49.3

| 2 MAR. 2020 | 

49.3, ce n’est pas le résultat d’un match de rugby, mais l’article 49 alinéa 3 de la Constitution en vertu duquel un texte est adopté sans vote par le Parlement. Cette « bombe atomique » institutionnelle, certains anciens premiers ministres en ont usé (8 fois pour Edith CRESSON et Jacques CHIRAC, 6 fois pour Manuel VALLS, 2 fois pour Jean-Pierre RAFFARIN et Alain JUPPE…) et d’autres, comme Michel ROCARD entre 1988 et 1991, abusé (28 fois).

Je ne vais pas revenir sur ce que tout le monde sait avec une obstruction sans précédent des groupes communistes et insoumis qui, au rythme d’étude du texte, aurait au moins mobilisé trois mois de débat parlementaire.

Face à cette situation, Richard FERRAND, Président de l’Assemblée nationale, avait proposé aux groupes politiques un temps programmé de 120 heures réservées à la discussion de ce projet de loi. La France Insoumise et les communistes ont refusé cette « main tendue » et se sont ainsi employés à ralentir les débats. Ils ne s’en sont pas cachés. Jean-Luc MELENCHON, Président du Groupe La France Insoumise à l’Assemblée nationale, assumait ainsi « le fait de faire de l’obstruction dans l’hémicycle » dès le 29 janvier dernier.

Ainsi, sur les plus de 40 000 amendements déposés (sans compter les sous-amendements), 56% étaient issus des députés « insoumis » et 32% des députés communistes alors même qu’ils composent moins de 10% de la représentation nationale. Pendant 2 semaines, et plus de 117 heures de débat (soit plus que les deux dernières réformes des retraites réunies avec 45 heures en 2014 et 65 heures en 2010), les députés n’ont pu discuter que de 6 articles sur les 65 du texte. Samedi après-midi, avant l’intervention du Premier ministre, il manquait 600 heures de débat pour achever la discussion du projet de loi.

Il est vrai que débattre pendant des heures et des heures de sémantique est caricatural et ne fait pas forcément avancer le débat. A ce titre, notre Assemblée a discuté pendant près de 3 heures d’amendements et de sous amendements identiques qui proposaient de remplacer « chaque année » par « annuellement » ou encore « réduction » par « diminution ». Lors des précédentes législatures, j’avais participé à la discussion de projets de loi où majorité et opposition s’affrontaient sur d’importants sujets, pourtant la forme n’avait jamais autant pris le pas sur le fond que lors de la discussion de ce texte sur la retraite universelle et par points.
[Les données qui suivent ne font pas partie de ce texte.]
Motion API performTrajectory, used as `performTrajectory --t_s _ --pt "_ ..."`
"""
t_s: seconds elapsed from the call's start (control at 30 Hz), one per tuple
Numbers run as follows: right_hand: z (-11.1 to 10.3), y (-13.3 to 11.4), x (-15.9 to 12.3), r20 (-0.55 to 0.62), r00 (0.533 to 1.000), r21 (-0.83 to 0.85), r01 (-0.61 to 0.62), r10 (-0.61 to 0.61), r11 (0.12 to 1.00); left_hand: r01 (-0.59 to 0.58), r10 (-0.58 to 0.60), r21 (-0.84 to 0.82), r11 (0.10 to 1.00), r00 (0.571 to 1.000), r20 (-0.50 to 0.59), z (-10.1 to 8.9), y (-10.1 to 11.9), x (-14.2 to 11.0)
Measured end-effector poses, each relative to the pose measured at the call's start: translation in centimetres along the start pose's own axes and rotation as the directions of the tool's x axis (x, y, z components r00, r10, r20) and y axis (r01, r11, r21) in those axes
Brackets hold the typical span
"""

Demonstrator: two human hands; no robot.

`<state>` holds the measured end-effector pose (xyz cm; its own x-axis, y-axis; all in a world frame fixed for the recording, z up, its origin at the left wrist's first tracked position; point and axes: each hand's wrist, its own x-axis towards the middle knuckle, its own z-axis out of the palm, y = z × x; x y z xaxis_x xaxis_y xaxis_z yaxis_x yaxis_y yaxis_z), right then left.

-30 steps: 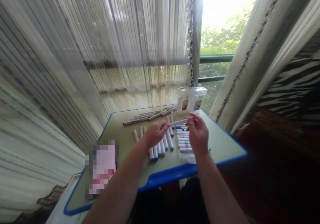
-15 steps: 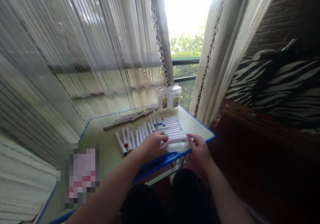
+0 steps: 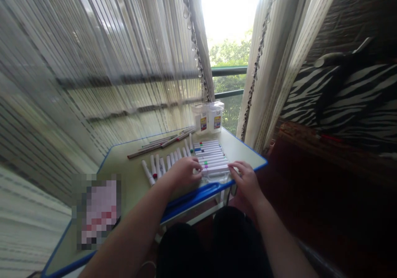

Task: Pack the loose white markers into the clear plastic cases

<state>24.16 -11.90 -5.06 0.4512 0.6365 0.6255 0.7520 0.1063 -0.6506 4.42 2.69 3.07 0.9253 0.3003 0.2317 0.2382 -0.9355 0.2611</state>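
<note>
My left hand point(image 3: 184, 172) and my right hand point(image 3: 246, 179) pinch the two ends of a white marker point(image 3: 215, 169). It lies crosswise at the near end of a row of white markers point(image 3: 211, 154) packed side by side in a clear tray point(image 3: 217, 178). The tray sits near the front right edge of a green table with a blue rim point(image 3: 192, 197). Just left of my left hand, several loose markers point(image 3: 159, 164) with coloured caps lie on the table.
Several pencils point(image 3: 155, 145) lie further back on the table. Two clear plastic containers point(image 3: 207, 117) stand at the far edge by the window. A blurred-out object point(image 3: 96, 212) lies at the near left. Curtains hang behind and on both sides; a zebra-striped surface point(image 3: 341, 100) is at right.
The marker held up in both hands a second ago has come down onto the near end of the row in the tray. The view has swung, so the table sits further left.
</note>
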Motion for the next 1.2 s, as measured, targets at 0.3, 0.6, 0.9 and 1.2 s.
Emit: performTrajectory --t_s 0.3,0.6,0.9,1.2 --pt "-0.2 0.1 -0.3 -0.003 1.000 0.030 -0.029 0.029 0.999 -0.012 0.016 -0.095 0.995 0.999 0.041 0.3 -0.3 0.1" --pt "0.0 0.0 -0.7 -0.006 0.998 0.043 -0.066 0.066 0.997 0.032 -0.027 -0.069 0.997 0.997 0.071 0.1 0.1 -0.2" --pt "-2.2 -0.3 -0.1 -0.006 0.968 0.226 -0.242 0.250 0.944 0.247 -0.200 -0.353 0.903 0.966 0.165 -4.4 -3.0 -3.5" --pt "5.6 -9.2 9.5 0.539 0.820 0.205 0.098 -0.196 0.974 0.940 -0.904 0.029 0.339 0.334 -0.268 -6.0 -12.4 -5.9"
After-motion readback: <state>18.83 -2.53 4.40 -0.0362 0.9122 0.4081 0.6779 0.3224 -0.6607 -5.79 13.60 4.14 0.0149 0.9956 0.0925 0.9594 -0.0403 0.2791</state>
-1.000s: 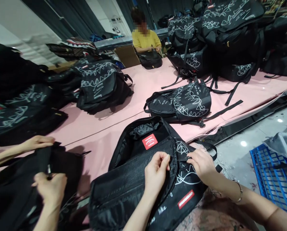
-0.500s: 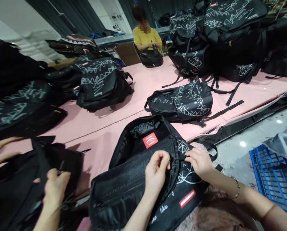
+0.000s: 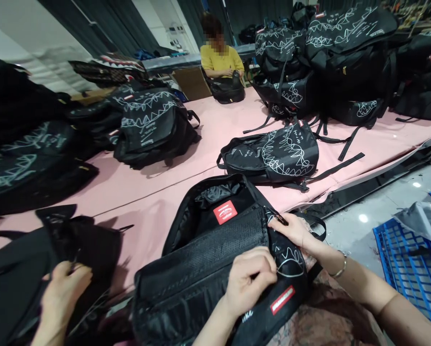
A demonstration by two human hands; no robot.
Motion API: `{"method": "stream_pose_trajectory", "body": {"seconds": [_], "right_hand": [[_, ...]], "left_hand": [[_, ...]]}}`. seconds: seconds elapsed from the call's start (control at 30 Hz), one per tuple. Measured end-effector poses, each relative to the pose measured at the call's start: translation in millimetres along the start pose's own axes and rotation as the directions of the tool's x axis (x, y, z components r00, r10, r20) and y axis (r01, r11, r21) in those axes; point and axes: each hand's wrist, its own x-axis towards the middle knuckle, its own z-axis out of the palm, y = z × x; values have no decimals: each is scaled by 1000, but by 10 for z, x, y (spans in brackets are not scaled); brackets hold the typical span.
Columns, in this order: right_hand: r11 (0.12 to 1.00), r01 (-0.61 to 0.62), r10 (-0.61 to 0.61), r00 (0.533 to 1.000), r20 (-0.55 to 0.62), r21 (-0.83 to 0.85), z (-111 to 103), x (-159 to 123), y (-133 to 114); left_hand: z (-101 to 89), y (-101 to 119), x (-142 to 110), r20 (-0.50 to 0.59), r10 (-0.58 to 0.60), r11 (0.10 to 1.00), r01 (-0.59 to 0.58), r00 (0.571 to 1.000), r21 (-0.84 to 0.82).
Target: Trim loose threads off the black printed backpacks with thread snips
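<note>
An opened black backpack [image 3: 186,269] lies in front of me, its lid folded back. Inside show a mesh pocket and a red label [image 3: 225,212]; white scribbles and a red-and-white patch [image 3: 282,300] mark the outer fabric. My left hand [image 3: 252,275] is closed on the edge of the backpack's folded panel, just left of the scribbles. At the panel's upper right corner, my right hand [image 3: 291,231] is closed around a slim black tool [image 3: 277,216] resembling thread snips, its lower part hidden by the fingers.
Another scribbled backpack [image 3: 273,151] lies beyond mine on the pink table [image 3: 158,192]. Stacked bags [image 3: 345,62] stand at back right, more at left. A nearby person's hand [image 3: 66,283] works on a black bag at left; a person in yellow [image 3: 221,60] sits opposite. A blue crate [image 3: 406,269] is at right.
My left hand has moved down and right along the panel edge, turning knuckles up. My right hand has shifted up slightly, and the slim black tool now shows. The neighbour's hand has moved left and down.
</note>
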Motion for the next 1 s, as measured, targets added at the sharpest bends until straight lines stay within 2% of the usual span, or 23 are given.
{"method": "stream_pose_trajectory", "body": {"seconds": [0.07,0.1,0.13,0.17,0.23,0.27,0.33,0.4,0.5,0.73,0.87,1.0], "right_hand": [[999,-3,1,999,46,46,68,84,-17],[996,-7,1,998,63,90,96,119,-9],[990,-17,6,997,73,143,117,147,7],[979,-36,21,997,79,199,131,165,29],[953,-95,68,992,104,286,140,175,77],[940,-135,103,988,118,312,136,169,100],[916,-217,181,974,134,338,119,149,136],[892,-275,241,961,137,360,98,131,162],[867,-308,270,951,150,392,76,121,194],[884,-252,202,965,164,394,82,90,227],[870,-259,178,958,223,420,73,93,212],[899,-252,159,950,269,359,57,132,188]], "left_hand": [[-28,-37,-12,-202,-26,964,78,979,255],[-46,-65,-20,-277,-24,897,143,961,417],[-65,-97,-30,-323,-24,789,217,946,575],[-85,-131,-42,-345,-36,649,284,938,706],[-123,-191,-73,-334,-106,389,348,937,853],[-138,-210,-89,-316,-149,305,348,937,887],[-154,-219,-112,-276,-212,217,321,937,922],[-155,-200,-119,-260,-243,174,306,935,936],[-143,-159,-107,-244,-277,156,294,929,943],[-152,-143,-116,-223,-290,182,283,931,942],[-146,-146,-125,-209,-311,172,271,927,947],[-128,-180,-123,-210,-306,161,268,929,950]]}}
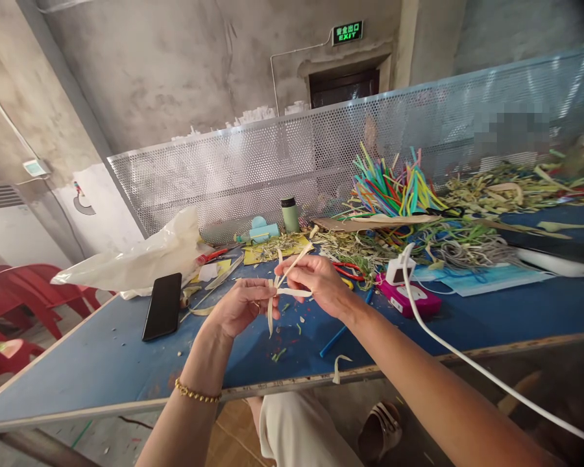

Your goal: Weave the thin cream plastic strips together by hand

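Several pale, flat strips of dried leaf (294,292) cross one another between my two hands, above the blue table. My left hand (241,303) pinches them near the crossing, and one end hangs down below its fingertips. Fingers of my right hand (318,280) close on another pale strip that slants up to the right, its tip above the knuckles. Both hands are close together, the strips joining them. Which strip passes over which is too small to make out.
A black phone (162,306) lies left, near a plastic bag (146,256). Behind are a green bottle (289,215), dried scraps (340,250) and coloured pipe cleaners (394,185). A magenta power strip (409,298) with a white cable (448,350) sits right, by a blue pen (338,340).
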Demonstrator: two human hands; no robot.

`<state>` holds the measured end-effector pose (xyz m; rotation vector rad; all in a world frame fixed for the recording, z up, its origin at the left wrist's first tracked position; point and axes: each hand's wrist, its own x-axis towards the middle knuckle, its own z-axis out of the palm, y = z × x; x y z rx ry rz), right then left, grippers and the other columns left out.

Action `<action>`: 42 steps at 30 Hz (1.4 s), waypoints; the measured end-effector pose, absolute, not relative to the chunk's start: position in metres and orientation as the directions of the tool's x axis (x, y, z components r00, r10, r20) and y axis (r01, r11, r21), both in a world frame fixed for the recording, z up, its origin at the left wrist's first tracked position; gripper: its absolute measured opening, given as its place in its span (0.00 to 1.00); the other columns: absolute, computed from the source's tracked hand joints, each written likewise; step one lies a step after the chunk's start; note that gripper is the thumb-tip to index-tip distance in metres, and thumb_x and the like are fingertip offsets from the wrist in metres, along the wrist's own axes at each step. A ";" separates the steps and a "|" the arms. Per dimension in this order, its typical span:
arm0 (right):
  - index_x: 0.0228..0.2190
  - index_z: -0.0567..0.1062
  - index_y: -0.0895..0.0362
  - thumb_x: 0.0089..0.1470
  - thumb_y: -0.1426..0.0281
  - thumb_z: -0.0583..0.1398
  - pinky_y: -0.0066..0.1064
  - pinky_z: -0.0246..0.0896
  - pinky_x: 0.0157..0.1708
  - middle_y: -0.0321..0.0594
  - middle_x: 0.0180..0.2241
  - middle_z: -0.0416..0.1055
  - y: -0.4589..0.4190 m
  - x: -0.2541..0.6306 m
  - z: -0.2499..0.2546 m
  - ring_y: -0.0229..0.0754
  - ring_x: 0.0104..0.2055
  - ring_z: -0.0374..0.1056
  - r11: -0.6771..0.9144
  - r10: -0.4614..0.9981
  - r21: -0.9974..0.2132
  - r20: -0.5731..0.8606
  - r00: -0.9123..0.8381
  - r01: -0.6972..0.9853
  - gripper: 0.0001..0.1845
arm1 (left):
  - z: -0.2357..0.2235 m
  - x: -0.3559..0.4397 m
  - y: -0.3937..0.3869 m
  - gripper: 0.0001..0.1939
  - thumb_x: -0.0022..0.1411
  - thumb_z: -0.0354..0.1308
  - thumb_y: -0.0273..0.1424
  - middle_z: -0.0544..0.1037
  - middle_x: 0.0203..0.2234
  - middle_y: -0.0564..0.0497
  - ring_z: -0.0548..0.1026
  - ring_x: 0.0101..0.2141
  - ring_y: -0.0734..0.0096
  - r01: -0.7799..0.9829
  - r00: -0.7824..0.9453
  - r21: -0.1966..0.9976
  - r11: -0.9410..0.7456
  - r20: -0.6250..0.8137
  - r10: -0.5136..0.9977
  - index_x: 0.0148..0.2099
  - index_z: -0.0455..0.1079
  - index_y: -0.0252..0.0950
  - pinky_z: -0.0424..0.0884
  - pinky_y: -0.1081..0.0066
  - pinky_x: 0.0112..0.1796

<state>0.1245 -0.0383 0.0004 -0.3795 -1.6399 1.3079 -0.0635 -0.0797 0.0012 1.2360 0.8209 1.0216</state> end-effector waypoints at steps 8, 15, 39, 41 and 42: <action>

En démocratie, tout le monde a le droit de s’exprimer mais on ne peut pas, à travers un usage détourné de la procédure, priver les députés mais aussi les françaises et les français d’un légitime débat de fond.

Samedi après-midi, le Premier ministre a donc pris ses responsabilités et a enclenché l’article 49 alinéa 3 de notre Constitution. Il ne l’a pas fait pour s’affranchir de sa majorité, elle le soutient. Il ne l’a pas fait pour museler l’opposition, le temps laissé au débat nous montre le contraire. Il l’a fait car, en l’état, la situation n’était plus tenable et que tous, collectivement, nous devions avancer ! La Constitution lui donnait l’opportunité de le faire.

La Constitution, toute la Constitution, rien que la Constitution. La confiscation du débat, ce sont bien les opposants qui s’y sont adonnés.